* _WHAT YOU SHOULD DO_: Print the data exactly. Pictures stay out.

* _DATA SECTION_:
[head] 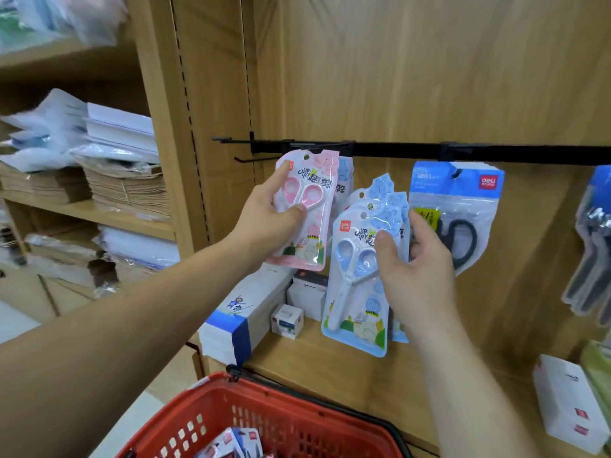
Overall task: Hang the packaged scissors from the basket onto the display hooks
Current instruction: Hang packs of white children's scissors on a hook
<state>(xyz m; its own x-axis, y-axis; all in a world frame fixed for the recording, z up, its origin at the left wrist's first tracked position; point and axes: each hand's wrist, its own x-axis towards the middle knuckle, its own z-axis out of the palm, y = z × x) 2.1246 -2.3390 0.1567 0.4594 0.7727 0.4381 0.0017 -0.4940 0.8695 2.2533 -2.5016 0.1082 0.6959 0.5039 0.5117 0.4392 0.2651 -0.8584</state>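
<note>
The wooden display wall carries a black rail (pixel 496 153) with display hooks (pixel 228 140) jutting toward the camera, and black-handled scissors (pixel 456 213) already hang from it at the right. Low in the view, the red basket (pixel 284 414) holds more packs. The right hand (pixel 413 269) is closed on a fan of blue scissor packs (pixel 357 292), thumb on the front and fingers behind, well below the rail. The left hand (pixel 264 223) pinches a single pink scissor pack (pixel 305 209) by its side edge, its top just under the rail beside an empty hook. These flat pouches look light and glossy, likely slippery and floppy at the corners, with the scissors inside giving the only stiffness. Holding near the top, close beside the punched hang hole (pixel 306 157), should keep that hole steady enough to thread.
</note>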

* _RESULT FOR THIS TASK_:
[head] 
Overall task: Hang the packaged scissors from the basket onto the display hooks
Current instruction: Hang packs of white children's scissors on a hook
<state>(xyz m; its own x-axis, y-axis; all in a world frame fixed for the recording, z up, its origin at the left wrist's first tracked position; point and axes: each hand's wrist, its own x-axis towards the middle knuckle, its own z-axis out of the palm, y = z × x) 2.1246 -2.3390 0.1567 0.4594 0.7727 0.4381 0.0017 -0.4940 0.8695 2.2533 -2.5016 0.1082 0.6959 0.5039 0.5117 0.4392 0.2651 -0.8584</state>
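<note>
The wooden display wall carries a black rail (pixel 496 153) with display hooks (pixel 228 140) jutting toward the camera, and black-handled scissors (pixel 456 213) already hang from it at the right. Low in the view, the red basket (pixel 284 414) holds more packs. The right hand (pixel 413 269) is closed on a fan of blue scissor packs (pixel 357 292), thumb on the front and fingers behind, well below the rail. The left hand (pixel 264 223) pinches a single pink scissor pack (pixel 305 209) by its side edge, its top just under the rail beside an empty hook. These flat pouches look light and glossy, likely slippery and floppy at the corners, with the scissors inside giving the only stiffness. Holding near the top, close beside the punched hang hole (pixel 306 157), should keep that hole steady enough to thread.
</note>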

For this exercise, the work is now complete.